[RFC][PATCH v2 07/13] iommu/arm-smmu-v3: Add shared VMID support for NESTING

Nicolin Chen nicolinc at nvidia.com
Mon Aug 30 19:59:17 PDT 2021


A VMID can be shared among iommu domains being attached to the same
Virtual Machine in order to improve utilization of TLB cache.

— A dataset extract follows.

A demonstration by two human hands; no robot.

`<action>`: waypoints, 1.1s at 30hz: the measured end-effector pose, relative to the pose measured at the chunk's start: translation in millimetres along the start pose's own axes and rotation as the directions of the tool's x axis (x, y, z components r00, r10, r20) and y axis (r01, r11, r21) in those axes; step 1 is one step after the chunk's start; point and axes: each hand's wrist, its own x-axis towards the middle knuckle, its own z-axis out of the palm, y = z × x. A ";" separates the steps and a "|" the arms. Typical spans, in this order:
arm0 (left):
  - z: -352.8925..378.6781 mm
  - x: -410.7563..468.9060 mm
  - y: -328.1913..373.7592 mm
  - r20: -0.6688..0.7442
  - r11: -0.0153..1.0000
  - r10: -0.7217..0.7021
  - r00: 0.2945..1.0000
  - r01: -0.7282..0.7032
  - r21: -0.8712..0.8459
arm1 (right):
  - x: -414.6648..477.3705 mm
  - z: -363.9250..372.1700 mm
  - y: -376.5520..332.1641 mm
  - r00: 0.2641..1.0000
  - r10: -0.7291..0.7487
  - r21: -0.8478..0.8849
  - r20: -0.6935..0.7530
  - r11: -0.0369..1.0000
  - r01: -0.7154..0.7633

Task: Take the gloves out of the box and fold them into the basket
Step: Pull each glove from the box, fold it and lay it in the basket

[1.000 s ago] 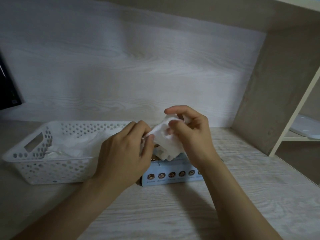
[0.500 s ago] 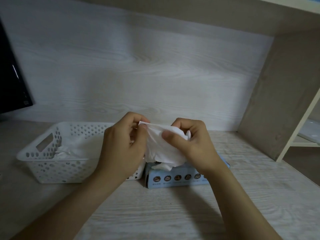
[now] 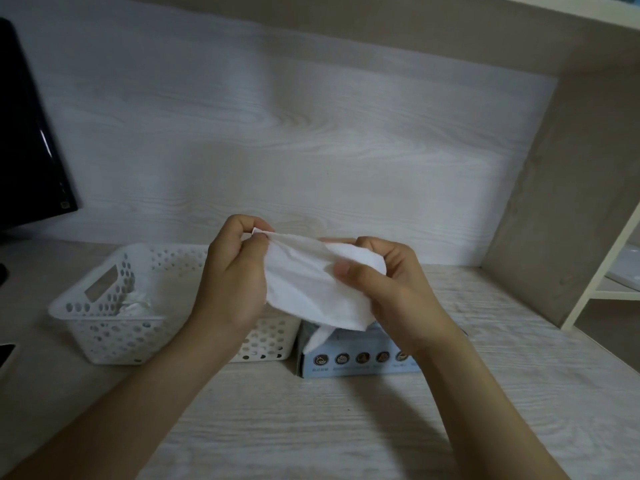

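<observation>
A white glove [image 3: 311, 282] is stretched in the air between both hands, above the box. My left hand [image 3: 232, 271] pinches its left top corner, and my right hand [image 3: 384, 285] grips its right end with curled fingers and thumb. The light blue box [image 3: 356, 358] stands on the desk under my right hand, with a white tip of another glove sticking out of its top. To the left stands the white perforated basket [image 3: 104, 320], holding crumpled white gloves [image 3: 135, 304].
A dark monitor [image 3: 27, 140] stands at the far left. A small dark object [image 3: 5, 355] lies at the left edge. A wooden side panel [image 3: 571, 188] and a cream shelf frame [image 3: 602, 265] close off the right. Pale wooden desk [image 3: 311, 427] spreads in front.
The hands have drawn apart, spreading the glove from a bunched wad into a flat sheet. The view has shifted, so basket and box sit further right.
</observation>
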 end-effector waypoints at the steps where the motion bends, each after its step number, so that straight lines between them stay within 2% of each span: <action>1: 0.0 0.2 -0.4 0.000 1.000 0.012 1.000 -0.012 0.020 | -0.4 -0.3 -0.9 0.999 0.017 0.012 -0.035 1.000 -0.017; 3: 0.0 0.6 -0.5 0.003 0.999 0.019 1.000 -0.019 0.031 | -0.7 -2.5 -1.5 0.993 0.032 0.026 -0.115 0.999 -0.029; 6: -1.3 2.4 2.6 0.005 0.999 -0.047 0.999 0.047 0.027 | 0.7 -4.8 -3.6 0.988 0.079 0.148 -0.133 0.987 -0.059; 8: -4.8 4.9 4.5 0.022 0.996 -0.079 0.997 0.078 0.048 | 1.5 -4.3 -1.8 0.974 0.134 0.151 -0.182 0.983 -0.107; 9: -7.8 7.3 4.7 0.030 0.994 -0.082 0.996 0.080 0.071 | 2.6 -3.4 0.4 0.966 0.120 0.053 -0.229 0.992 -0.111; 12: -19.0 15.8 4.3 -0.002 0.980 -0.035 0.999 0.035 0.197 | 5.6 1.3 9.4 0.953 -0.056 -0.276 -0.298 0.961 -0.030; 17: -40.2 30.8 6.2 -0.101 0.917 0.114 0.988 -0.066 0.392 | 9.7 17.5 13.3 0.933 -0.193 -0.324 -0.302 0.942 0.090; 21: -56.6 39.1 7.9 -0.094 0.871 0.168 0.981 -0.103 0.480 | 20.4 32.9 18.6 0.933 -0.172 -0.322 -0.316 0.944 0.065; 24: -66.0 44.1 6.4 -0.082 0.842 0.189 0.979 -0.119 0.526 | 34.7 42.0 22.8 0.925 -0.206 -0.510 -0.318 0.860 0.016; 29: -83.4 55.1 0.4 -0.056 0.764 0.108 0.993 -0.047 0.643 | 61.0 53.9 27.0 0.935 -0.184 -0.699 -0.305 0.709 -0.088; 33: -100.6 59.1 -9.1 -0.042 0.673 0.022 0.999 0.017 0.740 | 87.3 60.1 32.1 0.970 -0.042 -0.729 -0.238 0.668 -0.150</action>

This patch implements ->set_nesting_vmid() and ->get_nesting_vmid()
to set/get s2_cfg->vmid for nesting cases, and then changes to reuse
the VMID.

Signed-off-by: Nicolin Chen <nicolinc at nvidia.com>
---
 drivers/iommu/arm/arm-smmu-v3/arm-smmu-v3.c | 65 +++++++++++++++++++--
 drivers/iommu/arm/arm-smmu-v3/arm-smmu-v3.h |  1 +
 2 files changed, 60 insertions(+), 6 deletions(-)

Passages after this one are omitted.